Dumping in LATIN1 and restoring in UTF-8
Hi all.
Here is my use case: I've an application which uses PostgreSQL as
backend. Up to now, the database was encoded in SQL_ASCII or LATIN1.
Now, we need to migrate to UTF-8.
What we tried, was to:
1) dump the database using pg_dump, in tar format (we had blob);
2) modifying the result, using some conversion tool (like recode)
3) destroying the old database
4) recreating the database with UNICODE setting
5) restoring the database using pg_restore
The result was not what I expected. The pg_restore was using the
LATIN1 encoding to encode the strings, resulting in a LATIN1 encoded
in UTF-8...
The problem lied in the toc.dat file, which stated that the client
encoding was LATIN1, instead of UTF-8.
The solution in the end has been to manually modifying the toc.dat
file, substituting the LATIN1 string with UTF-8 (plus a space, since
the toc.dat is a binary file).
Even though it worked for us, I wonder if there is any other way to
accomplish the same result, at least to specify the encoding for the
restore.
Regards
Marco
--
Marco Bizzarri
http://notenotturne.blogspot.com/
Marco Bizzarri schrieb:
Hi all.
Here is my use case: I've an application which uses PostgreSQL as
backend. Up to now, the database was encoded in SQL_ASCII or LATIN1.
Now, we need to migrate to UTF-8.What we tried, was to:
1) dump the database using pg_dump, in tar format (we had blob);
2) modifying the result, using some conversion tool (like recode)3) destroying the old database
4) recreating the database with UNICODE setting
5) restoring the database using pg_restoreThe result was not what I expected. The pg_restore was using the
LATIN1 encoding to encode the strings, resulting in a LATIN1 encoded
in UTF-8...The problem lied in the toc.dat file, which stated that the client
encoding was LATIN1, instead of UTF-8.The solution in the end has been to manually modifying the toc.dat
file, substituting the LATIN1 string with UTF-8 (plus a space, since
the toc.dat is a binary file).Even though it worked for us, I wonder if there is any other way to
accomplish the same result, at least to specify the encoding for the
restore.
Yes, its actually quite esay: you dump as you feel apropriate,
then create the database with the encoding you want,
restore w/o creating database and you are done.

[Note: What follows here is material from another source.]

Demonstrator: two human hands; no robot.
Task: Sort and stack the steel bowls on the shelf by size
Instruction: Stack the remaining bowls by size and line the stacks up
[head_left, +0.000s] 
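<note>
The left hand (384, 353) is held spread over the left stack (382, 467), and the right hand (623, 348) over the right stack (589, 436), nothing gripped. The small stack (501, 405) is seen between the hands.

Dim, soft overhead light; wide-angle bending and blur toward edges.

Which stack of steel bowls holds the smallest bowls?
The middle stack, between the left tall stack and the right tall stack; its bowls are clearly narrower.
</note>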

Restore sets the client encoding to what it actually was
in the dump data (in your case latin-1) and the database
would be utf-8 - postgres automatically recodes. No need
for iconv and friends.
Regards
Tino
On 7/6/06, Tino Wildenhain <tino@wildenhain.de> wrote:
Marco Bizzarri schrieb:
Hi all.
Here is my use case: I've an application which uses PostgreSQL as
backend. Up to now, the database was encoded in SQL_ASCII or LATIN1.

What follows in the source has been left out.